Жукова он принимал как доброго знакомого. Усадил нас в кресла, потребовал чай с сушками. Художник, обжигаясь, глотал чай. Ему не терпелось услышать приговор по поводу новой серии рисунков, которую он принес на суд ветерану партии. И вот наконец рисунки были разложены на полу. Хозяин дома, страдавший старческой дальнозоркостью, считал, что именно так удобнее и легче рассматривать или, как он говорил, «изучать».
Неторопливо переходил от одного к другому. А Жуков жадно следил за его лицом, стараясь угадать его впечатления. Все рассмотрев, Бонч-Бруевич иногда возвращался к тому или другому заинтересовавшему его листу, при этом в выразительных глазах его было взволнованное, растроганное выражение. Я смотрел на него, и мнилось, что вот сейчас этот старый человек возвращается в свою молодость и в воспоминаниях его оживают давние, дорогие ему события.
С полчаса продолжалось это молчаливое изучение. Потом хозяин дома глубоко вздохнул, как бы отрываясь от воспоминаний, сел в кресло, протер очки, откашлялся.
— Неплохо.
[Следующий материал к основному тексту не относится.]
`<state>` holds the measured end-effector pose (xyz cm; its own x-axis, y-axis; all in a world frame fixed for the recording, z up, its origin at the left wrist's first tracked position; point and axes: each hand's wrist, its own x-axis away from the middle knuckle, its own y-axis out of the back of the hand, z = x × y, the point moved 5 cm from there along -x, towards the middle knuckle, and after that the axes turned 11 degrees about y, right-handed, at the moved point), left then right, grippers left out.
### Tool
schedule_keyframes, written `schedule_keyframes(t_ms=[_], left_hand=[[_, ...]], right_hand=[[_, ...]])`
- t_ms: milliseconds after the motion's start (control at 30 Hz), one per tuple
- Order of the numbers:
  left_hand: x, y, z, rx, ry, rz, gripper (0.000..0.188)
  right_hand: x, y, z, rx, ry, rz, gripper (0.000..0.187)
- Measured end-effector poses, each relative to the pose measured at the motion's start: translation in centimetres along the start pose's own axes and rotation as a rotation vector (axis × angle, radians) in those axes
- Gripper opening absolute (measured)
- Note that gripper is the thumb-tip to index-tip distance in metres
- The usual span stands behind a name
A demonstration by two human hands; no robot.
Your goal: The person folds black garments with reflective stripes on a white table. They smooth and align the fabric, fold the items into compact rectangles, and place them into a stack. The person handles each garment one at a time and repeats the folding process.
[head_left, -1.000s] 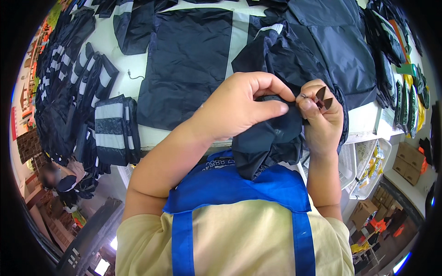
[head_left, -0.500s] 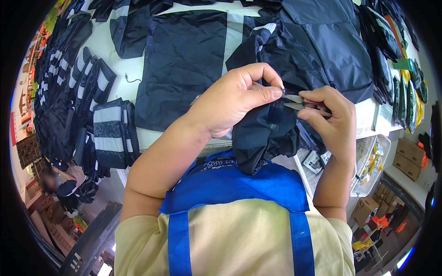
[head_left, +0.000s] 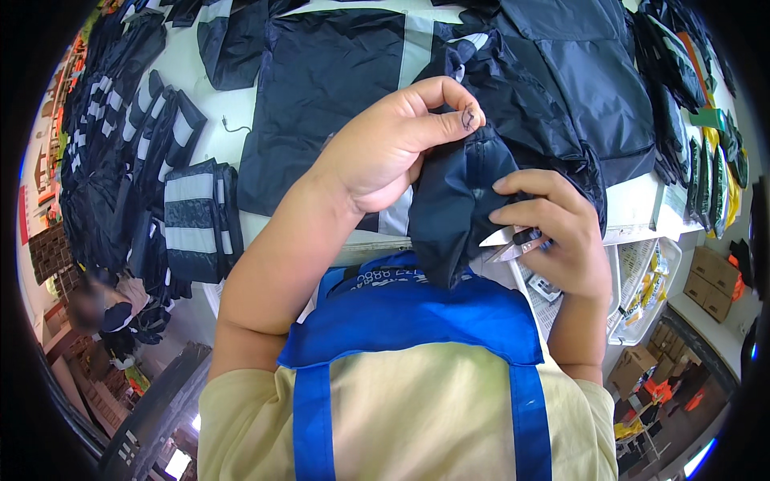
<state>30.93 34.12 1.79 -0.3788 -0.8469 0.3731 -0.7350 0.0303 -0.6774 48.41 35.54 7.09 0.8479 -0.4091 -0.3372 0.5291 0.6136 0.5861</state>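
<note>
My left hand (head_left: 385,144) is closed, thumb and forefinger pinched on a dark loose thread (head_left: 468,119). Just beneath those fingertips lies the edge of a dark navy garment (head_left: 461,192), which hangs down toward my apron; whether the fingers also grip the cloth is unclear. In my right hand (head_left: 561,232) a small pair of thread snips (head_left: 507,240) rests in the palm, blades apart and pointing left. The forefinger and middle finger of that hand reach over to the hanging cloth.
Dark garments with pale grey bands (head_left: 329,96) spread over the white table (head_left: 233,144). A folded stack (head_left: 192,224) sits at the left edge. Bagged garments (head_left: 706,176) lie at the right. Below the right edge is a white tray (head_left: 654,297). Another person (head_left: 112,313) is far left.
The right hand has moved down from the left fingertips, and the snips have shifted into its palm. My left hand has risen slightly to the left, with the thread showing.
</note>
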Motion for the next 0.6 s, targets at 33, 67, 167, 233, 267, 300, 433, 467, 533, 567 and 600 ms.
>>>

Кое-что совсем неплохо. Вот тут Ильич настоящий, живой, метко схваченный. И эта, и эта… А вот здесь, — он указал на несколько листов, — здесь, голубчик мой, вы уж меня извините, здесь Ильича нет.
Он был сама простота, а тут будто позирует для фотографа. Улавливаете? Неверная нота в хорошей песне. И здесь он связанный, неестественный. И этот жест: рука, выброшенная вперед и вверх. Никогда Ильич не принимал такой позы. Его любимый жест — это рука от себя, он как бы отдает свои слова собеседнику, слушателям… Но, в общем-то, хорошо, поздравляю с удачей, голубчик. Доброе вы дело делаете, дорогой мой Николай Николаевич.